Beethoven in der Nationalbibliothek: Großmogul, Titan und Sonderling

Beethoven in der Nationalbibliothek: Großmogul, Titan und Sonderling
„Beethoven“ zwischen „Menschenwelt und Götterfunken“ im Prunksaal der Nationalbibliothek

Beethoven, wohin man blickt. Obwohl: Beethoven braucht kein Gedenkjahr. Beethoven-Jubeljahr ist immer. Aber 2020 jährt sich zum 250. Mal der Geburtstag des Komponisten, der für die einen ein „empfindsamer Titan“ ist, für andere ein trotziger, in sich gekehrter Sonderling und launischer Nonkonformist.

Nach Themengruppen wie „Mäzene“, „Musiker & Verleger“, „Frauen & Freunde“ oder „Alltag“ ist die Ausstellung „Beethoven“ (bis 19. April) im Prunksaal der Österreichischen Nationalbibliothek (ÖBN) gegliedert.

Sie erzählt abseits der posthumen Heroisierung, wer dieser in Bonn gebürtige Wahlwiener war, der zwar als Eigenbrötler galt, aber in ein dichtes Beziehungsgeflecht eingebunden war.

„Der Copist ... ein Esel“

Die Schau zeigt Beethoven an Hand von rund 100 Objekten wie Originalhandschriften, Briefen und Bilddokumenten von der menschlichen und emotionalen Seite als Künstler mit Ecken und Kanten – und als Genie.

Ohne ihn zu überhöhen. Und nicht als steife Ikone.

So machte er auf einem Notenblatt der „Frühlingssonate“ op. 24 seinem Unmut mit der Anmerkung Luft: „Der Copist der die 3 und 6 hier hinein gemacht war ein Esel.“

Schon der Lehrer Joseph Haydn gab seinem jungen und wohl recht ungestümen Schüler Beethoven den Spitznamen „Großmogul“.

„Als Zeugnis schwärmerischer Leidenschaft gilt Beethovens Brief an die unsterbliche Geliebte, dessen Botschaft zwischen den Zeilen viel über die psychische Befindlichkeit des Schreibers selbst verrät“, sagt Thomas Leibnitz, Direktor der ÖNB-Musiksammlung.

Im Heiligenstädter Testament von 1802 ist Beethovens Verzweiflung über die fortschreitende Ertaubung und den nahenden Tod spürbar. Er klagt, zu Unrecht als misanthropisch oder gar feindselig gehalten zu werden.

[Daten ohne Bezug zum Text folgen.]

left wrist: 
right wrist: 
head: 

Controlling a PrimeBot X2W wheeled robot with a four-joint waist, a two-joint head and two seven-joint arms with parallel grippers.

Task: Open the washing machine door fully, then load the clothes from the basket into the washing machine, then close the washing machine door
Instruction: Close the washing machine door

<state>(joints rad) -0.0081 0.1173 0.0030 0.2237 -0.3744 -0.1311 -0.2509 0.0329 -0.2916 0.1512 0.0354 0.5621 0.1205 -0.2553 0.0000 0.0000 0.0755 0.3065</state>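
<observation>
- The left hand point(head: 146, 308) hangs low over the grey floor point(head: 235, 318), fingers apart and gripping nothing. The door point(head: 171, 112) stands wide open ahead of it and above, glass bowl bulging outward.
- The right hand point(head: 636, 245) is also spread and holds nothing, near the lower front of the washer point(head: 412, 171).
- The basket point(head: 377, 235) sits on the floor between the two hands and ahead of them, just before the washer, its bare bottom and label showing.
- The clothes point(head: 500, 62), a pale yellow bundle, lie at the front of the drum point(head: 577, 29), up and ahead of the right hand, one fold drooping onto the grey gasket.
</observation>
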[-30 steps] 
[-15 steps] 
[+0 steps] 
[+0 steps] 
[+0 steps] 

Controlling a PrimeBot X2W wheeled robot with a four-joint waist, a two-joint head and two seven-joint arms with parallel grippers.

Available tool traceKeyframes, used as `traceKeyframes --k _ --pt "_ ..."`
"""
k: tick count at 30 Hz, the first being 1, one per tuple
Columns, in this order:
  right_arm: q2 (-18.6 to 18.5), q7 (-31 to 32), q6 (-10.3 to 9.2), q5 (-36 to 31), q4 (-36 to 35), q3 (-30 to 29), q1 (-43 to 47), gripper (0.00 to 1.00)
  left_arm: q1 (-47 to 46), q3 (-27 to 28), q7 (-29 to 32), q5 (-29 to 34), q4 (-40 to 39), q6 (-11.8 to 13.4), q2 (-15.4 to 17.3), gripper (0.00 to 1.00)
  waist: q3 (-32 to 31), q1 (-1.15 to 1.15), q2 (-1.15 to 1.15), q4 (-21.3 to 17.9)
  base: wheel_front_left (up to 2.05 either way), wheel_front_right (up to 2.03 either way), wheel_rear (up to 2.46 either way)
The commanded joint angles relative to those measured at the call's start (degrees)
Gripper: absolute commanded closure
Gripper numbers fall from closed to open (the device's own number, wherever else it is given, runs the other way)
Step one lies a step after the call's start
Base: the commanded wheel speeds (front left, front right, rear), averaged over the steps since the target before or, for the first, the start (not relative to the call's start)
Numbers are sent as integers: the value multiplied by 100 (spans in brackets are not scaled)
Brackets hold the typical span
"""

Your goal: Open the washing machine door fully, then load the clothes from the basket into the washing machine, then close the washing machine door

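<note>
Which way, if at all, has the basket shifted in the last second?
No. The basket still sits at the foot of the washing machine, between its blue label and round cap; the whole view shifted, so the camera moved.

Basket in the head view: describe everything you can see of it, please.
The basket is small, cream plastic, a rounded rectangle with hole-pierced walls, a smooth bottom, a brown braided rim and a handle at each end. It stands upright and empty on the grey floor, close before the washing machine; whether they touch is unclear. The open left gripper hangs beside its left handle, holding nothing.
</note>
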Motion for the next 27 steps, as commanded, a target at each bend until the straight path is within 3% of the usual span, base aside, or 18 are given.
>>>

Für die ÖNB-Generaldirektorin Johanna Rachinger ist „das überragende Highlight der Schau“ eine kostbare Leihgabe aus der Staatsbibliothek zu Berlin: Die Originalpartitur des Finales der 9. Sinfonie, D-Moll op. 125, „gastiert“ für drei Monate im Prunksaal – mit der Verbindung der Hauptthemen Freude und Brüderlichkeit. Mit den berühmten Textzeilen „Freude schöner Götterfunken“ und „Seid umschlungen Millionen“. Rachinger: „Das Autograf der wohl berühmtesten Komposition Beethovens steht auch auf der Liste des UNESCO-Weltdokumentenerbes und ist zum ersten Mal in Österreich in einer Ausstellung zu sehen.“

Beethoven in der Nationalbibliothek: Großmogul, Titan und Sonderling

„Beethoven Digital“

In der Sammlung von Handschriften und alten Drucken der ÖNB befinden sich mehr als 130 Briefe Beethovens und in der Musiksammlung 13 Handschriften seiner Kompositionen sowie 941 Bände mit Erst- und Frühdrucken seiner Werke; außerdem in Bildarchiv und Grafiksammlung über 1.000 Objekte wie Porträts, Plakate, Fotos von Beethoven-Denkmälern und Druckgrafiken. Zum Jubiläumsjahr wurden die ÖNB-Bestände digitalisiert und sind jetzt unter dem Web-Portal „Beethoven Digital“ abrufbar.